Here's the first trial where we got a 6, 4, 1, 2, and 6. And we had two girls. These are all the rest of the dice rolls which are being tabulated behind the scenes. It looks like we had one situation where we didn't get any girls in our group of five.

This is the histogram of the number of girls per family. Once, we got no girls. I find it a little strange-- this is pretty unusual-- that in none of our simulations did we get exactly one girl. Kind of unusual. I wouldn't expect that to happen again.

The most common was two girls, then three and four girls was also very common. I wouldn't expect us to get four girls as often as we did if we had run this simulation again. And in none of the families were all five of the children girls.

But we got at least two girls in 19 of our 20 simulations. So our guess for the probability of having at least two girls in a family is 19 out of 20, or 95%. Our best guess is that we have a 95% probability of getting at least two girls in a family.

Now that's not in fact the right answer. If we had done more simulations, we would have gotten a more correct answer because things would have started to even out. The right answer is in fact 0.8125, about 81% of the time. Now the thing is, if we simulated more than 20 times with the dice, we would have gotten a more accurate response.

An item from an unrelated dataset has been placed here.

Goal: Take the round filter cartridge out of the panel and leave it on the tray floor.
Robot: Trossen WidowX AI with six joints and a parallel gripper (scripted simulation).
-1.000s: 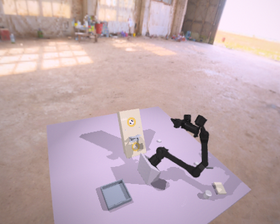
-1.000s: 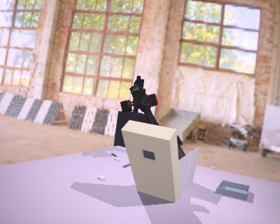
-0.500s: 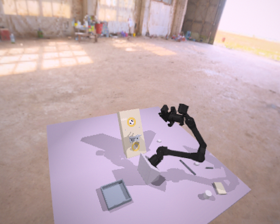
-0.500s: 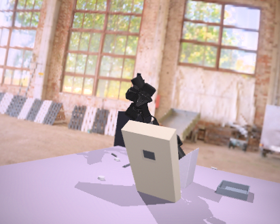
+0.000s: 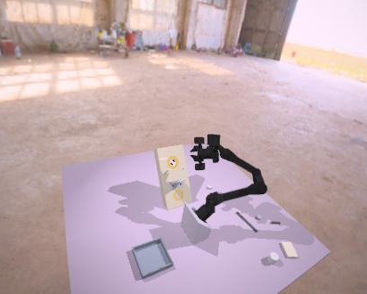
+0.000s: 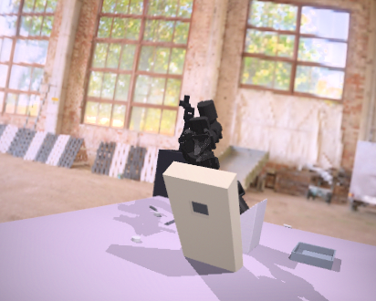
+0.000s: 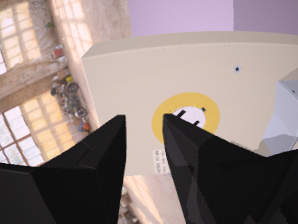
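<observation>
Two narrow, empty jaws (image 5: 192, 154) may miss the cartridge's slots, perhaps, being off toward nine o'clock; the cartridge (image 5: 173, 162) (image 7: 192, 118) sits in the panel (image 5: 179, 177) (image 6: 207, 237) (image 7: 125, 75), so pushing could scrape its face.

No text is reading clearly. In the wrist view, 1 sm. white label (image 7: 159, 161) is sitting on the beige panel (image 5: 180, 153) (image 6: 211, 234) (image 7: 122, 82), just below the yellow ring (image 5: 177, 162) (image 7: 214, 112) in frame; its tiny dark print is running sideways in rows, too blurry to make out.
</observation>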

This graph shows an approximation based on 10,000 simulations. I won't show you all the simulations that we did, but just trust me that this is what the curve is supposed to look like. Our sample of 20 was not super representative. Apparently, four is fairly uncommon. Two and three are very common.

But in our sample of 10,000 families, 8,127 of the 10,000 had two girls or more. And so our best guess now as to the probability that a family has two or more girls is 0.8127, which is a lot closer to the 0.8125 that the correct answer is.

And so to recap, it's possible to solve these complicated problems through a process called simulation. This is also called the Monte Carlo method, named after Monte Carlo Casino because it uses physical objects like dice.

First, you come up with a way to simulate that has the same frequencies of what you're trying to predict. Like here, we had boys and girls. So we had to pick something that had a 1/2 probability, so we used three faces of the dice. Second, run many trials of your simulation. And third, answer the question based on the frequencies from your simulated results.

And so, we used simulation, also known as the Monte Carlo method, in order to obtain a guess at a probability for a complicated problem. Good luck. And we'll see you next time.

Terms to Know
Simulation/Monte Carlo Method

A way to approximate probability based on trials of chance experiments that mimic the real-life trials.